David Flesher, The Sun Sentinel, 11/16/10
But the night’s most compelling singing comes from the comparably unknown Elizabeth Caballero, a young lyric soprano who has largely made her career with FGO. Her tones are limpid, creamy, Tebaldian. And she can act. As Caballero sings, you really might believe that a girl could fall in love with a man self-centered enough to sing away the night as innocents are murdered because of his googly-eyed obstinacy. Which is touching, I suppose, if a little depressing. We already knew love makes us blind. Did we need to know it makes us sociopaths as well?
Brandon K. Thorp, Miami New Times, 11/18/10
The highlight of the evening was Caballero’s exquisite rendition of Liszt’s Petrarch Sonnets. This work finds Liszt at his most introspective, without much of the flamboyance and superficiality of his pianistic and orchestral scores. Caballero’s vocal radiance launched Pace non trovo into full romantic bloom. In Benedetto sia ‘l giorno, she exuded despair and sorrow, her gutsy low tones deeply poignant and effective. The soprano’s moving version of L’ Vidi in Terra Angelici was meltingly beautiful, replete with a lovely stream of unforced, rapturous tone and deeply felt emotion.
Lawrence Budman, Miami Herald, 6/14/10
The part of Susanna was played by Cuban-American soprano Elizabeth Caballero, who is making her company debut with these performances.
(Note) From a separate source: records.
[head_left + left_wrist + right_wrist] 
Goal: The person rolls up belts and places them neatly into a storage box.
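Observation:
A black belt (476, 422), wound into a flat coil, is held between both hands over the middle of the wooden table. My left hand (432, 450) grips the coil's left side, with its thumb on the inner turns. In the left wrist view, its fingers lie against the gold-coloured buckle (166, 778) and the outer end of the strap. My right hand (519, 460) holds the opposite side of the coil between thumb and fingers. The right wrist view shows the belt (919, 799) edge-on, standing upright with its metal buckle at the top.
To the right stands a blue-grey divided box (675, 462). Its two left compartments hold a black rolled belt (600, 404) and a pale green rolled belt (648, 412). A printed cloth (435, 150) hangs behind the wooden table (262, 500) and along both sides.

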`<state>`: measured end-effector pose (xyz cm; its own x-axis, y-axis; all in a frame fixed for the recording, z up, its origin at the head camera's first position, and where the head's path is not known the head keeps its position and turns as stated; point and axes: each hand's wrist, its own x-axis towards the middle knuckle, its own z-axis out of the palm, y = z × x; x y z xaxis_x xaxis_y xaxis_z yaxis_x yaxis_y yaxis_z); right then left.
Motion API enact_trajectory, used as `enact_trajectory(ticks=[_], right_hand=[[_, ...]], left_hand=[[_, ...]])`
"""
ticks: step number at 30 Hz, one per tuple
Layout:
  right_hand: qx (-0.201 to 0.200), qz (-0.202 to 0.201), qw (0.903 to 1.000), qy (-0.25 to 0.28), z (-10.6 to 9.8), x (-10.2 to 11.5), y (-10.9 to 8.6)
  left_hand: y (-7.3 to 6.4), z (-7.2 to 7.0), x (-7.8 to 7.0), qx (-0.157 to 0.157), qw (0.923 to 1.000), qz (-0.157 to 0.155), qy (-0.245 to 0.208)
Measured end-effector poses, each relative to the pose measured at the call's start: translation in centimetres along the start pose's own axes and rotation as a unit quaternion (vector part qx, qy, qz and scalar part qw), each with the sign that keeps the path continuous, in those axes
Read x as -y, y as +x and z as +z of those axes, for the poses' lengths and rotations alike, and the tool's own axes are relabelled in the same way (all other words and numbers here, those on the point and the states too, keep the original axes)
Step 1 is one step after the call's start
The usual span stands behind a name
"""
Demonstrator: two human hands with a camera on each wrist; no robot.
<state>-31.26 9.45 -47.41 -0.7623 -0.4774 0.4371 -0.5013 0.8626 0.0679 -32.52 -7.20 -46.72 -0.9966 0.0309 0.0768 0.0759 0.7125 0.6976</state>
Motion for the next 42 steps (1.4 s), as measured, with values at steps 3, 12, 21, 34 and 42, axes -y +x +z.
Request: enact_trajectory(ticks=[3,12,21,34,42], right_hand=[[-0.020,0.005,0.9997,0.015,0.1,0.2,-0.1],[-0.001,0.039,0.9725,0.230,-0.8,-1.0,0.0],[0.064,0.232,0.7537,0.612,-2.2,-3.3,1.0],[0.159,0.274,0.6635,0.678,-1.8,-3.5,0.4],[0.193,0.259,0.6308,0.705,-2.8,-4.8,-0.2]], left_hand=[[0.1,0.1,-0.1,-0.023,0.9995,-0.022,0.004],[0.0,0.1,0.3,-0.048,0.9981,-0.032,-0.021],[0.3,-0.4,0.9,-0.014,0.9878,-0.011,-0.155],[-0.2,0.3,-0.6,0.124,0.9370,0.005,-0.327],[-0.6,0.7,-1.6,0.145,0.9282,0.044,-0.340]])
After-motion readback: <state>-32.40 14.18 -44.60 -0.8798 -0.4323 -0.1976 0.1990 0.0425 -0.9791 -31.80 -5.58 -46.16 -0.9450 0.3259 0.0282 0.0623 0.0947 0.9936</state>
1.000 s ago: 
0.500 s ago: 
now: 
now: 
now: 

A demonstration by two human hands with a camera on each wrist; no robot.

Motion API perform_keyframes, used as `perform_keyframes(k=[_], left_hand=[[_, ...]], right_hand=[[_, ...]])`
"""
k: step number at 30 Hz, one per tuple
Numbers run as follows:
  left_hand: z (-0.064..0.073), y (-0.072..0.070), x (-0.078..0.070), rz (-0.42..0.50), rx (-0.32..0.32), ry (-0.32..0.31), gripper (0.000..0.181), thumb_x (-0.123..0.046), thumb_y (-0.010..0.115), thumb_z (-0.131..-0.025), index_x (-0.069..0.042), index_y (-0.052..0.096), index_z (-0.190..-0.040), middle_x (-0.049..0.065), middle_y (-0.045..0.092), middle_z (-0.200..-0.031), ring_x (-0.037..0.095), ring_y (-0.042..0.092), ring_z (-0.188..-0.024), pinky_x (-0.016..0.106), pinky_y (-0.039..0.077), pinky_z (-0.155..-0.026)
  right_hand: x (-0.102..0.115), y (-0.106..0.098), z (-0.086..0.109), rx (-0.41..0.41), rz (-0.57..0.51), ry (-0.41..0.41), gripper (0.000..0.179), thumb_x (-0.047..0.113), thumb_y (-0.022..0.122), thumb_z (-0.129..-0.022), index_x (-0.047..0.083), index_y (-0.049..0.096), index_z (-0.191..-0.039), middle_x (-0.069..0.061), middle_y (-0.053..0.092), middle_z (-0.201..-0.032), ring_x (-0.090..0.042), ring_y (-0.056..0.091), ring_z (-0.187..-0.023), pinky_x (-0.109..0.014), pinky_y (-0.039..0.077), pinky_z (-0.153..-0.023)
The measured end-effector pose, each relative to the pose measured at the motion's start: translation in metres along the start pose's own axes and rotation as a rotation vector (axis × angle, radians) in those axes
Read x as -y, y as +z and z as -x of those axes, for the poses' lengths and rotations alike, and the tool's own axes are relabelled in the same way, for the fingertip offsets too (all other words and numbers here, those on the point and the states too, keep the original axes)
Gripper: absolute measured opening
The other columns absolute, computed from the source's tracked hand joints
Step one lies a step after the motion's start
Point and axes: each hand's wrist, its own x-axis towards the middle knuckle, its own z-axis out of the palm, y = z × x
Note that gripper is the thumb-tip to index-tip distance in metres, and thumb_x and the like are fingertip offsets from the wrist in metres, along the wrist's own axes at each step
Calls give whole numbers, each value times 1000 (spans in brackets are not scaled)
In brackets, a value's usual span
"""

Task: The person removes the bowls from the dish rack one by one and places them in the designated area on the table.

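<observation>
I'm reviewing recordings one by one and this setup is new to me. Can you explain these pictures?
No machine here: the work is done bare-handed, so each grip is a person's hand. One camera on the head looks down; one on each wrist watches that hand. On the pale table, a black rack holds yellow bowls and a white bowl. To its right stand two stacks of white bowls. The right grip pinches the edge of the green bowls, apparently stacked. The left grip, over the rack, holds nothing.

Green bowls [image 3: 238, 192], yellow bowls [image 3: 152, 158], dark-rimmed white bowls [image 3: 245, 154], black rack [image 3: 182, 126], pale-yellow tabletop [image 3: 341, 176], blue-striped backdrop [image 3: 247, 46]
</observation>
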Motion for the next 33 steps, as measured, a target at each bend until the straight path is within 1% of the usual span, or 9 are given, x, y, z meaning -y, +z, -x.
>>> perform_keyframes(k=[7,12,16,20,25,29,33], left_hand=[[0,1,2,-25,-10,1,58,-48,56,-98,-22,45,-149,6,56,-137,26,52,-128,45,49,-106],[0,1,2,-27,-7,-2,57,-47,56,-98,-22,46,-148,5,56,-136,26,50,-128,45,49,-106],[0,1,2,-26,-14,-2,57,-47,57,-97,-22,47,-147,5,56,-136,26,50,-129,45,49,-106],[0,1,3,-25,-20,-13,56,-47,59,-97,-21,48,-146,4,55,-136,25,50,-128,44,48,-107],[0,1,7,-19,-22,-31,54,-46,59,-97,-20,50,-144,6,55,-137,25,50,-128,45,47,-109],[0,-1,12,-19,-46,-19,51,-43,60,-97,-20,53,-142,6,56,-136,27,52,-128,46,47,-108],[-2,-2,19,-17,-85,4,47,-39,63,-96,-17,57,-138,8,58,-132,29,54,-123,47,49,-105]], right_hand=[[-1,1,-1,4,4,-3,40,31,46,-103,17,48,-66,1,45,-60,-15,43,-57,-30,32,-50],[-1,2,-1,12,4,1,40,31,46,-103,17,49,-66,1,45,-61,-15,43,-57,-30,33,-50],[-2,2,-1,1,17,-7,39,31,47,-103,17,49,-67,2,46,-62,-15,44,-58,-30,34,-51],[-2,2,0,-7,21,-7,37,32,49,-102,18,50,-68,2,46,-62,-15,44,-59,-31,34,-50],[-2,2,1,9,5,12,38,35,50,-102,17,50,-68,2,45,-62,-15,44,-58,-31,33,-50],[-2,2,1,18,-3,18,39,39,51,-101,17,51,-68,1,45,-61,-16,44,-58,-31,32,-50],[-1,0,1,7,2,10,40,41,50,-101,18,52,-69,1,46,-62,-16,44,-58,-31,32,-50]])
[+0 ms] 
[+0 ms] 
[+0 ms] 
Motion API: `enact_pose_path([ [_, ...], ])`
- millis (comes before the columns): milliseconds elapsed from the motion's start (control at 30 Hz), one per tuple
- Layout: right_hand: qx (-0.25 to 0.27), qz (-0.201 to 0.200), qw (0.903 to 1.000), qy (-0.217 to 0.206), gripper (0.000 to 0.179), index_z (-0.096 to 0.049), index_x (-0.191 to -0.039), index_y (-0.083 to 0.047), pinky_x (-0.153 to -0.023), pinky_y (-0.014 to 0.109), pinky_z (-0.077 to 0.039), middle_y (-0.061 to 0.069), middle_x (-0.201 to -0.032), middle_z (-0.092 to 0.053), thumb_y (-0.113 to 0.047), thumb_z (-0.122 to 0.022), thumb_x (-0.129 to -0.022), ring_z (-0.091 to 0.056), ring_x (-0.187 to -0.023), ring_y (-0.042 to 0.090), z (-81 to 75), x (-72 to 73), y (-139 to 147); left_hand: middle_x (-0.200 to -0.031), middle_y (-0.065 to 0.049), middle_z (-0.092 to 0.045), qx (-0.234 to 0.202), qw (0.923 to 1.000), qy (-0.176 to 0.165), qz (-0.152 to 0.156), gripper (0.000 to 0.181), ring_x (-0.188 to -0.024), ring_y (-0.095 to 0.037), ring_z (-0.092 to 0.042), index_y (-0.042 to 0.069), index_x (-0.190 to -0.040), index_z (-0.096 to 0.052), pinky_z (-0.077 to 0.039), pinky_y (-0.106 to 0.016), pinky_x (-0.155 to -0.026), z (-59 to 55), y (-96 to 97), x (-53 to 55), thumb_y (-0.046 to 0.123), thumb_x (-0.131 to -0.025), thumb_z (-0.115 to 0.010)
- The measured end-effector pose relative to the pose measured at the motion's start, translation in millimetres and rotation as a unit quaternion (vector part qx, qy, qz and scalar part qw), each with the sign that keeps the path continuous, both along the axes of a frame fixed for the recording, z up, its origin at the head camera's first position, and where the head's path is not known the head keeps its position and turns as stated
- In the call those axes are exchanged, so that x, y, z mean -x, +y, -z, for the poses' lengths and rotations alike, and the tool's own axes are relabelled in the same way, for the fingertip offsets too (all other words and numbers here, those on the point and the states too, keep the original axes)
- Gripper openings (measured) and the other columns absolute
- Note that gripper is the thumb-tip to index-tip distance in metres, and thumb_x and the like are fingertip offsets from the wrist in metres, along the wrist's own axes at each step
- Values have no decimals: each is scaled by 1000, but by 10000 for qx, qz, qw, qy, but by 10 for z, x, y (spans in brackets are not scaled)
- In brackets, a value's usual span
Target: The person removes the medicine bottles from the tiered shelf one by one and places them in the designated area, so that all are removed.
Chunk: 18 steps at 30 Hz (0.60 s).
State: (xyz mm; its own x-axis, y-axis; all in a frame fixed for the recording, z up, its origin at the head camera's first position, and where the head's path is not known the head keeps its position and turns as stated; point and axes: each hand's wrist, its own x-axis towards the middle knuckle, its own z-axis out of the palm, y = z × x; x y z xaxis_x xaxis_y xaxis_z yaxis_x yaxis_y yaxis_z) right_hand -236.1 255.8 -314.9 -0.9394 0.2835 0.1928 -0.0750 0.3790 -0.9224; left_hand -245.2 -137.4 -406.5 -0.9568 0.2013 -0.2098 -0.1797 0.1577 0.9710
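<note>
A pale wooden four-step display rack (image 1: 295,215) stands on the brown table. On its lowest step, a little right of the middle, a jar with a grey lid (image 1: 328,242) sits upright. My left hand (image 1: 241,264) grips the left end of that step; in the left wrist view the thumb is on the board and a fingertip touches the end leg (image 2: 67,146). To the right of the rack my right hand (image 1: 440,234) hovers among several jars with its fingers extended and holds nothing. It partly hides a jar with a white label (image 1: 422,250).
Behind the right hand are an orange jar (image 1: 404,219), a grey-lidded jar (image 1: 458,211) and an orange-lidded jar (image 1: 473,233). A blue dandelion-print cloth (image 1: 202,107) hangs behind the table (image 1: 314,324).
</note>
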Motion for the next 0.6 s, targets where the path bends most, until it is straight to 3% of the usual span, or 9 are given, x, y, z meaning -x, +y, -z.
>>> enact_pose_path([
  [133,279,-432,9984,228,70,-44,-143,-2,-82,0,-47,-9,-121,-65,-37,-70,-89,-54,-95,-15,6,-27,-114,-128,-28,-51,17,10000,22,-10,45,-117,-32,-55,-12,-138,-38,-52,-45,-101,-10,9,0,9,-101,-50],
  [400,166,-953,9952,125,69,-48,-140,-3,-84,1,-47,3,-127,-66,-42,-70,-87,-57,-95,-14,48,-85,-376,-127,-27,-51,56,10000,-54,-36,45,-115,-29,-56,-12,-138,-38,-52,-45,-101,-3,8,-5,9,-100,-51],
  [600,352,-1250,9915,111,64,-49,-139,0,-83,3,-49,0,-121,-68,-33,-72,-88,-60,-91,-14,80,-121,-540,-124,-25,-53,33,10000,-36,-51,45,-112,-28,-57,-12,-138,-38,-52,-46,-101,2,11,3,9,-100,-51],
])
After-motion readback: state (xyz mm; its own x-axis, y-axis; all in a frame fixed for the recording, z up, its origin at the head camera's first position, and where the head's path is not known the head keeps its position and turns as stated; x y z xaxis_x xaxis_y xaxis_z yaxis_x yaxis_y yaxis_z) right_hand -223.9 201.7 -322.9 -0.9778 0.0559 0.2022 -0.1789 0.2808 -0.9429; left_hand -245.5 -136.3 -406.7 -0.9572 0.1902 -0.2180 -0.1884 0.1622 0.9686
She was marvelous. She has a very rich and beautiful voice, she is quite lovely, and her acting was superb. She and Nicolas Cavallier, who played Figaro, had a lot of stage chemistry and were funny and convincing. She was a joy to watch and listen to — I was captivated by her.
Seattle Examiner – 5/15/2009
Not less expressive was Caballero, who not only has polished her instrument with an extraordinary richness that allows her to sing Mozart and Ziemlinsky, but she has also developed her histrionic skills. Her Countess has not yet forgotten the range and the years of her past as a mischievous Rosina, who can be a “viper” but most of all a woman in love. Her Dove sono was impeccable and without a doubt the best moment of the night. She rocked the house.”
El Nuevo Herald – 3/29/2009
Elizabeth Caballero made an excellent heroine, with a big, rangy, darkly glowing lyric-coloratura instrument capable of precise fioriture and crystalline high D-flats. Not a TV-star-style wraith in today’s already tiresome marketing-driven mode, Caballero made a handsome figure onstage, commanding and vulnerable by turns and at all times believably the erotic center of this hothouse world. Alert to text, she aced many tough passages: both “Dite alla giovine” and “Amami, Alfredo” were very moving, and others should gather more interiority as this portrayal grows. In sheerly vocal terms, Caballero’s performance already compares quite favorably with today’s most heavily promoted Violettas.
Opera News 10/2008
Elizabeth Caballero, made the audience wait at length for her to stop swigging champagne before launching into Verdi’s famous “Sempre Librera” aria. But she was worth the wait. You don’t realize how much you’re used to iffy pitch in this aria until it’s largely absent, as it was here. Her midweight lyric soprano managed all three acts with equal adeptness.